Max Miller, representative of Ohio and an aide to former hawkish president Donald Trump, was quoted by the Hebrew-language Haaretz newspaper as saying on Saturday that Israel needed to “take back” the Gaza Strip to “get a lot bigger” as part of its decades-long occupation plan for the Palestinian territories.
"Israel will get a lot bigger. Not a lot smaller. And we will take back that land," Miller told the Republican Jewish Coalition's annual gathering in Las Vegas.
Miller has taken enormous flak in recent days for saying that Gaza will be turned into a “parking lot" after Israel's ground invasion of the coastal silver. The U.S. Republican also claimed that Israel should not be beholden to rules of engagement in its days-long war on the besieged strip.

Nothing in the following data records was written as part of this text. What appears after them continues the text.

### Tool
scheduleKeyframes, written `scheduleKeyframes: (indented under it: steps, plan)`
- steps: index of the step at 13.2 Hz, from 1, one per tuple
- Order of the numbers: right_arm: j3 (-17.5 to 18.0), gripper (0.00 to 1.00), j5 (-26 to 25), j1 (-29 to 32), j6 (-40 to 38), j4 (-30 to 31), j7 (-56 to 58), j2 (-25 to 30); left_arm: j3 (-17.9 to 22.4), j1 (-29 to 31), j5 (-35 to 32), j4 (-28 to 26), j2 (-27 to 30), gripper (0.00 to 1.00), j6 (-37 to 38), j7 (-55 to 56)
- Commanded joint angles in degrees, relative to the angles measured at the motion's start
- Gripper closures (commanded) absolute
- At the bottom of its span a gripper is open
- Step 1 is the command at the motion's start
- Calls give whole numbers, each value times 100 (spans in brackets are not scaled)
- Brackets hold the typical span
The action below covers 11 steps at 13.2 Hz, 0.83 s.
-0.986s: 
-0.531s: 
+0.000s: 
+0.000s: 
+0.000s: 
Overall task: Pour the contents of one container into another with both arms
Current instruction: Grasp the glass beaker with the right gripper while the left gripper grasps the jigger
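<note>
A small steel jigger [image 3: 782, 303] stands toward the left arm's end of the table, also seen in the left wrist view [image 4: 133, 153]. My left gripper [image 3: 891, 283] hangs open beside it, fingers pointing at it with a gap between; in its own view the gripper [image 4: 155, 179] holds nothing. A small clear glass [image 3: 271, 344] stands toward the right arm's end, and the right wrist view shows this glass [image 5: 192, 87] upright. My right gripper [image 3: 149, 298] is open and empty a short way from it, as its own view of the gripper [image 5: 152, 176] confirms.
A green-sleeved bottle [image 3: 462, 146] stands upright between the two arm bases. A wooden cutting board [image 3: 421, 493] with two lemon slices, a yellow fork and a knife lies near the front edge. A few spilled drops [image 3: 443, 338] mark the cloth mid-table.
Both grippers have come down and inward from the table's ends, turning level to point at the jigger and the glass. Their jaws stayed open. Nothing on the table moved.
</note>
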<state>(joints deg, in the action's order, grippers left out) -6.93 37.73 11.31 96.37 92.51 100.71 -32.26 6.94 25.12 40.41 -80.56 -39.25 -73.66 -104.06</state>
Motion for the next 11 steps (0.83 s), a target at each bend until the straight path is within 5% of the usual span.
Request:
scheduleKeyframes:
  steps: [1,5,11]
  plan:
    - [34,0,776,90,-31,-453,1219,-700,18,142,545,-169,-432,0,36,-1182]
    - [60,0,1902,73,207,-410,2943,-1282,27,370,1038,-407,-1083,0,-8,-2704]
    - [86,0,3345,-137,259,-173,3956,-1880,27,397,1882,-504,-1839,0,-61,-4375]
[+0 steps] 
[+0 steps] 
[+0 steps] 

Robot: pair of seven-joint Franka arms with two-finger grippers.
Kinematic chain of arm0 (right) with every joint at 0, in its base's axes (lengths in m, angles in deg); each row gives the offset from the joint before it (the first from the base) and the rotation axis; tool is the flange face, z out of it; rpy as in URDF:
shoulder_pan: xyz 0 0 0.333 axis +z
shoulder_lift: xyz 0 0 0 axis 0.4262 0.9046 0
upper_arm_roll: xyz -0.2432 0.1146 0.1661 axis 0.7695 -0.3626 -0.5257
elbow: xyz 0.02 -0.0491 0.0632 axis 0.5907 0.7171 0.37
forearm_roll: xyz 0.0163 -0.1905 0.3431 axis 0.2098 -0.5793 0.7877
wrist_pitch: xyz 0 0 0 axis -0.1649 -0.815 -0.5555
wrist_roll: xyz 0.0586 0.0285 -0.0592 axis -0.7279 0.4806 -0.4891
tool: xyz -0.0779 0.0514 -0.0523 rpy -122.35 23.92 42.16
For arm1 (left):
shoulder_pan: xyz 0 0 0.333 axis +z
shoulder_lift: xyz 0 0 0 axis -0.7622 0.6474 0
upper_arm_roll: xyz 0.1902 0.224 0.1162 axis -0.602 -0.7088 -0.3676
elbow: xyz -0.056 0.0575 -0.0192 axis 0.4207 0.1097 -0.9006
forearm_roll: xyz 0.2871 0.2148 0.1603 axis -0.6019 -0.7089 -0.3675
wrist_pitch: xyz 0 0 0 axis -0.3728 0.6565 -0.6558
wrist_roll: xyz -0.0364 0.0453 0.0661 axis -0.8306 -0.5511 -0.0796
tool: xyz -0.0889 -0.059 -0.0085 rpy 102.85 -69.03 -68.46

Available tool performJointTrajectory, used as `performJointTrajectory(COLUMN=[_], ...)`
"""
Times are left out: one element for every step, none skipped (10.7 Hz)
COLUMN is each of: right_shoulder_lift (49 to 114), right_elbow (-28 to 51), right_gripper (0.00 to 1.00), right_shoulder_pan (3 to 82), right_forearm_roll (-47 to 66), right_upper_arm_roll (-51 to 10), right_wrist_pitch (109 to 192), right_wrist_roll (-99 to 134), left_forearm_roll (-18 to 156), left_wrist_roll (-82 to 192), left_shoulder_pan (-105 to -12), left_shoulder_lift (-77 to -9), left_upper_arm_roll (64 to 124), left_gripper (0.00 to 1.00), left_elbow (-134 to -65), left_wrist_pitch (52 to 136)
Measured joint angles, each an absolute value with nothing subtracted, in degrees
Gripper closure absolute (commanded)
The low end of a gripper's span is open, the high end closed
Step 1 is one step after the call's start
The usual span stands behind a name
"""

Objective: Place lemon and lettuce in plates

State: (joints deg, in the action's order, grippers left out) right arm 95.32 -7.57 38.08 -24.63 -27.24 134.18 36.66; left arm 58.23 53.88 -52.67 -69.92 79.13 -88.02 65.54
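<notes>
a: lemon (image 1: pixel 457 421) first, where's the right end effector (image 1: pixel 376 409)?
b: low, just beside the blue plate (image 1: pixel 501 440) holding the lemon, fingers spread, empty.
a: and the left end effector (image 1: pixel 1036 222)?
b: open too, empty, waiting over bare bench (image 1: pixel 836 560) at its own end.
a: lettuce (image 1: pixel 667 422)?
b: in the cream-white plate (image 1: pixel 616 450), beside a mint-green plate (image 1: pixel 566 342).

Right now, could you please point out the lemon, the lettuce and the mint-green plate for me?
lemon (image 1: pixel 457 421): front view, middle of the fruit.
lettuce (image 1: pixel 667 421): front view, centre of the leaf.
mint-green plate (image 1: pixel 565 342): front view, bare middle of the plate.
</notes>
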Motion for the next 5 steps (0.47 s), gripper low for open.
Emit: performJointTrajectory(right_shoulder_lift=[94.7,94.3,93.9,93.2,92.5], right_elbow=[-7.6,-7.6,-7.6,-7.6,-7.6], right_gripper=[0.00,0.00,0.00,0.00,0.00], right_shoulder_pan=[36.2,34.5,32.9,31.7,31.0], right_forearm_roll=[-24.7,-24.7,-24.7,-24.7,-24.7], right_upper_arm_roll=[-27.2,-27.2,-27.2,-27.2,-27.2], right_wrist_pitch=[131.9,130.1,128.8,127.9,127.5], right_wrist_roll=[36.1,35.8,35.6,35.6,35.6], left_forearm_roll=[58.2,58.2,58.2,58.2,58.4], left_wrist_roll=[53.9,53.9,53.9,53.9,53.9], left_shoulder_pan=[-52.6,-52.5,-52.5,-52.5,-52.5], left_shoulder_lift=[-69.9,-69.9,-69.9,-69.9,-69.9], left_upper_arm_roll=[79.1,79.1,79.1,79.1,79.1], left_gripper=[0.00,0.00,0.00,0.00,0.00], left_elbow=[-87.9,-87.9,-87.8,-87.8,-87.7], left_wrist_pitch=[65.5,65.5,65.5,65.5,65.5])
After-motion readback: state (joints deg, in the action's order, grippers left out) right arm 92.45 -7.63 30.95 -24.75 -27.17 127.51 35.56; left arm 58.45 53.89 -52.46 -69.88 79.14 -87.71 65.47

Israel has been waging a ferocious war against Gaza since October 7, when Hamas and its fellow Gaza-based resistance movement of the Islamic Jihad launched their biggest operation against Israel in years. The surprise Palestinian offensive, dubbed Operation Al-Aqsa Storm, came in response to the regime’s intensified crimes against the Palestinian people.
The Israeli war has so far killed over 8,000 Palestinians, including more than 3,000 children, with more than 20,500 wounded.
The United Nations General Assembly overwhelmingly passed a resolution on Friday, calling for the implementation of an immediate "humanitarian truce" in Gaza.
The vote at the General Assembly came after the United Nations Security Council failed four times in the past two weeks to take action due to the US's recurrently casting its veto against relevant resolutions.
The assembly stressed the "importance of preventing further destabilization and escalation of violence in the region," calling on "all parties to exercise maximum restraint and upon all those with influence on them to work toward this objective."
Israel has rejected all calls for a ceasefire, claiming it would benefit Hamas.